-- Task data follows --

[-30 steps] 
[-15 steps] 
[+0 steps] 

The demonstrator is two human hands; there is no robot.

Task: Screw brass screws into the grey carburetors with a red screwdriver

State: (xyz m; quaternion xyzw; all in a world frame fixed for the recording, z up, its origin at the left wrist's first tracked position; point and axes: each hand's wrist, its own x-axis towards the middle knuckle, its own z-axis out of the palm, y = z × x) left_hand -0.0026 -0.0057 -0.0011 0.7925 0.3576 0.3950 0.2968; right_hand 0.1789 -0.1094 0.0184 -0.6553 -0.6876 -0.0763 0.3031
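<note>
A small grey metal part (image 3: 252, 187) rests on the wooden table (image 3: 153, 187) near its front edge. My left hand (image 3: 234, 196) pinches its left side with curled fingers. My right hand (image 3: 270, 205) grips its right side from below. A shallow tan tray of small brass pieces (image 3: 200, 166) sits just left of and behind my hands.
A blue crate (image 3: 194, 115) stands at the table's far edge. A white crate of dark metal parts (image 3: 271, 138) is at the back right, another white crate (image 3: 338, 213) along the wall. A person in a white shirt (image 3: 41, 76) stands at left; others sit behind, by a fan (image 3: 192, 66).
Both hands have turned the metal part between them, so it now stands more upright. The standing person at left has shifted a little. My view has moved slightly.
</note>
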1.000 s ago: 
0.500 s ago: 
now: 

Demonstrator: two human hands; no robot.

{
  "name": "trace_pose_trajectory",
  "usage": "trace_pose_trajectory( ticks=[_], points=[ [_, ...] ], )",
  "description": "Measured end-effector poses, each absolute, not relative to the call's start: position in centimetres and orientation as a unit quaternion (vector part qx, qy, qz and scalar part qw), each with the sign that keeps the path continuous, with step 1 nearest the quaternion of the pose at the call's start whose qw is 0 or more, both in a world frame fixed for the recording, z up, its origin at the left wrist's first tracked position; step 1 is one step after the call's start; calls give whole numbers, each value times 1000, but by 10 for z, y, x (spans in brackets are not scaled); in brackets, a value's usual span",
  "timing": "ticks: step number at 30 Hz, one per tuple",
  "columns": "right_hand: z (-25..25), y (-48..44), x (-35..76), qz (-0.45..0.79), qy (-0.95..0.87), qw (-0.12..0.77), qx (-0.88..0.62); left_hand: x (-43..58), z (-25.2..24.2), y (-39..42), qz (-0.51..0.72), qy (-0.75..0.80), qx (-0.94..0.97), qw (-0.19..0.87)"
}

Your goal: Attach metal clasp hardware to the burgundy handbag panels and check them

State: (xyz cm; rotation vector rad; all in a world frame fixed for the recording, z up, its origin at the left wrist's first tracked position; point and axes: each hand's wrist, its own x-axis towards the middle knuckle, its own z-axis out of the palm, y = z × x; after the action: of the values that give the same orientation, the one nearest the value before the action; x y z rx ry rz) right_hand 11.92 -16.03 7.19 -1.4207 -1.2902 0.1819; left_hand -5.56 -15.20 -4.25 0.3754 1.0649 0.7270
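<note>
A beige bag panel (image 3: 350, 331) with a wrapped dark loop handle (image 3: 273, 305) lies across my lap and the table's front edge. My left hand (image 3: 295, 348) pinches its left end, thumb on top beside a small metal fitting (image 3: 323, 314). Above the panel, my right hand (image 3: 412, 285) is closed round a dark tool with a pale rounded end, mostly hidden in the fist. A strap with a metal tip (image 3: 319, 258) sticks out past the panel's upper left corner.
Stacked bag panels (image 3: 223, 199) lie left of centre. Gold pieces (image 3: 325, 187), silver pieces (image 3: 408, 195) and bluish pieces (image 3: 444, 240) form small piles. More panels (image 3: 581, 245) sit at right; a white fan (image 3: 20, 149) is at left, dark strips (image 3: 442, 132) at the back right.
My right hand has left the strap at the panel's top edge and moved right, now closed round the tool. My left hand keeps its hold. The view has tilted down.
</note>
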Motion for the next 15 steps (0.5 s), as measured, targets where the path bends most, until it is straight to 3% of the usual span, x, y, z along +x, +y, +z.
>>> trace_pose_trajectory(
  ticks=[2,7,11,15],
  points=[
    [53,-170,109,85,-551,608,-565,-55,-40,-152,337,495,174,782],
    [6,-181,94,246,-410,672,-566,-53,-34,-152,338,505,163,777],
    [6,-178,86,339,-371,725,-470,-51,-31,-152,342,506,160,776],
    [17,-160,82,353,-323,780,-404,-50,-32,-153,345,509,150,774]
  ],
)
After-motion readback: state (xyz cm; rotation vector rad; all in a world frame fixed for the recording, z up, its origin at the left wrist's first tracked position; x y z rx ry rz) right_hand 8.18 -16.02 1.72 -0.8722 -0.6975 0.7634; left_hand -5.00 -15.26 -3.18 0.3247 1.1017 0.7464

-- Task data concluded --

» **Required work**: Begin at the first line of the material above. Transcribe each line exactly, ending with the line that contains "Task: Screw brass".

» **Written reply**:
[-30 steps] 
[-15 steps] 
[+0 steps] 

The demonstrator is two human hands; there is no robot.

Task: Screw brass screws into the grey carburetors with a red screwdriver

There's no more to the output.